Kelly and the man cross Commercial Street and turn down Dorset.
Hutchinson follows them. Kelly and the man stop outside Miller's Court
and talk for about 3 minutes. Kelly is heard to say "All right, my
dear. Come along. You will be comfortable." The man puts his arm
around Kelly who kisses him. "I've lost my handkerchief." she says. At
this he hands her a red handkerchief. The couple then heads down
Miller's Court. Hutchinson waits until the clock strikes 3:00 AM.

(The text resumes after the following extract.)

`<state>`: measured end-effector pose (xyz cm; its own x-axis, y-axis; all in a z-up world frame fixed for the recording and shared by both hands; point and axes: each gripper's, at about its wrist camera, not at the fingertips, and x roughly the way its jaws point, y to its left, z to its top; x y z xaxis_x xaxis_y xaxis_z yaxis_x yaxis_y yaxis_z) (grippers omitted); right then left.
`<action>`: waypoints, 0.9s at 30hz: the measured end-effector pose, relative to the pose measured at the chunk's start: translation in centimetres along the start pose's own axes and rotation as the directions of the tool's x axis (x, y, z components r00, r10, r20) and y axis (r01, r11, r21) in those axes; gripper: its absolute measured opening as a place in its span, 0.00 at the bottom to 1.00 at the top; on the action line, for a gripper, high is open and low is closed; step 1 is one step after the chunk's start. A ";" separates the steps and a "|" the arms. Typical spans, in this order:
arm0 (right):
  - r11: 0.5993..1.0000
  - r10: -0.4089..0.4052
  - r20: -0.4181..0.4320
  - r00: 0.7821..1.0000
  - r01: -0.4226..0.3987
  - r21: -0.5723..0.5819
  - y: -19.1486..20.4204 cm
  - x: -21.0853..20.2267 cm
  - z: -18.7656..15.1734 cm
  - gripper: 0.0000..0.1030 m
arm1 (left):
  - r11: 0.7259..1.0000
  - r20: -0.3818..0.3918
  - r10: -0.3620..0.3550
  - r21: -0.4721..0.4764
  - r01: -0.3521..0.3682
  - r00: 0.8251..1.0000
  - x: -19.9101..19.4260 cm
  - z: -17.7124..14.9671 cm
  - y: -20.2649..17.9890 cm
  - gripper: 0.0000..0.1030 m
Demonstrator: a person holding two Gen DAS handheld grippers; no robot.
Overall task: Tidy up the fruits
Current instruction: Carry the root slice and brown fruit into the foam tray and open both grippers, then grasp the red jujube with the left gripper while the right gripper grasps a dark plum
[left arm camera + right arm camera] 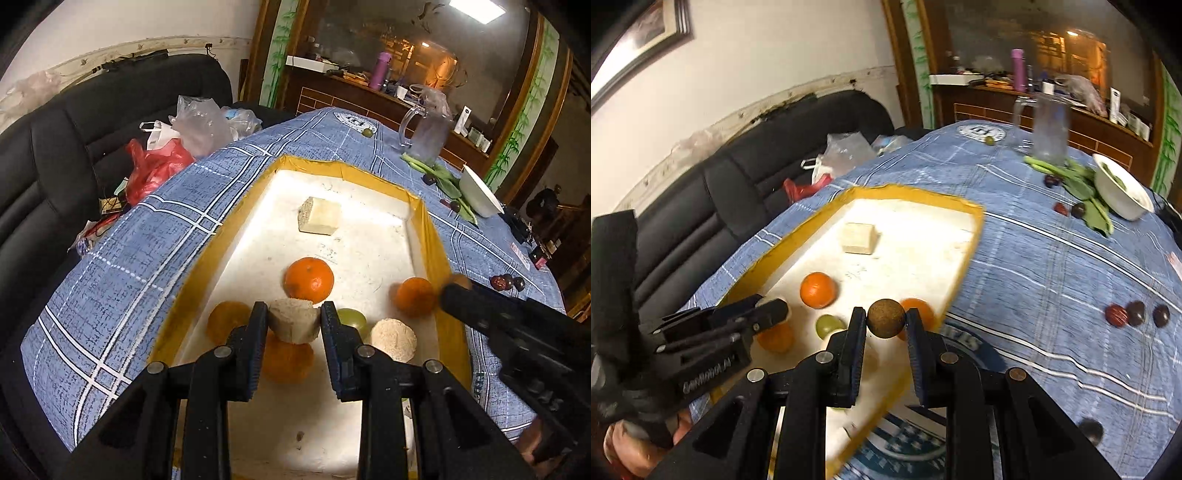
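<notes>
My left gripper is shut on a beige bread-like chunk, held above the white tray with the yellow rim. In the tray lie several oranges, a green grape, a round beige ball and a pale block. My right gripper is shut on a small brown round fruit above the tray's right rim. It reaches into the left wrist view from the right. The left gripper shows at the left of the right wrist view.
The tray sits on a blue plaid tablecloth. Dark red fruits lie loose on the cloth at right. A white bowl, green leaves and a glass jug stand at the back. A black sofa with plastic bags is left.
</notes>
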<state>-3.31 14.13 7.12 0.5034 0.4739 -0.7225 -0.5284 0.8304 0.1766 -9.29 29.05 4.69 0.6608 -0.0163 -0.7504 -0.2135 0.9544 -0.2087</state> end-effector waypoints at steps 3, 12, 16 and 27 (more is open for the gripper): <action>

leaving as the clock strikes the hour.
3:00 AM: Mrs. Cox returns home yet again. It is raining hard.
There
is no sound or light coming from Kelly's room. Cox does not go back
out but does not go to sleep. Throughout the night she occasionally
hears men going in and out of the court. She told the inquest "I heard
someone go out at a quarter to six. I do not know what house he went
out of (as) I heard no door shut."
4:00 AM: Elizabeth Prater is awakened by her pet kitten
"Diddles"
walking on her neck. She hears a faint cry of "Oh, murder!" but, as
the cry of murder is common in the district, she pays no attention to
it. Sarah Lewis, who is staying with friends in Miller's Court, also
hears the cry.
8:30 AM: Caroline Maxwell, a witness at the inquest and
acquaintance of Kelly's,
claims to have seen the deceased at around 8:30 AM, several hours after
the time given by Phillips as time of death. She described her clothing
and appearance in depth, and adamantly stated that she was not mistaken
about the date, although she admitted she did not know Kelly very
well.
10:00 AM: Maurice Lewis, a tailor who resided in Dorset Street, told
newspapers he
had seen Kelly and Barnett in the Horn of Plenty public house on the
night of the murder, but more importantly, that he saw her about 10:00 AM
the next day. Like Maxwell, this time is several hours from the time of
death, and because of this discrepancy, he was not called to the inquest
and virtually ignored by police.
10:45 AM: John McCarthy,
owner of "McCarthy's Rents," as Miller's
Court was known, sends Thomas Bowyer to collect past due rent money from
Mary Kelly. After Bowyer receives no response from knocking (and because
the door was locked) he pushes aside the curtain and peers inside, seeing
the body. He informs McCarthy, who, after seeing the mutilated remains
of Kelly for himself, ran to Commercial Road Police
Station, where he spoke with Inspector Walter Beck, who returned to the
Court with McCarthy.
Several hours later, after waiting
fruitlessly for the arrival of the
bloodhounds "Barnaby" and "Burgho," McCarthy smashes in the door with an
axe handle under orders from Superintendent Arnold.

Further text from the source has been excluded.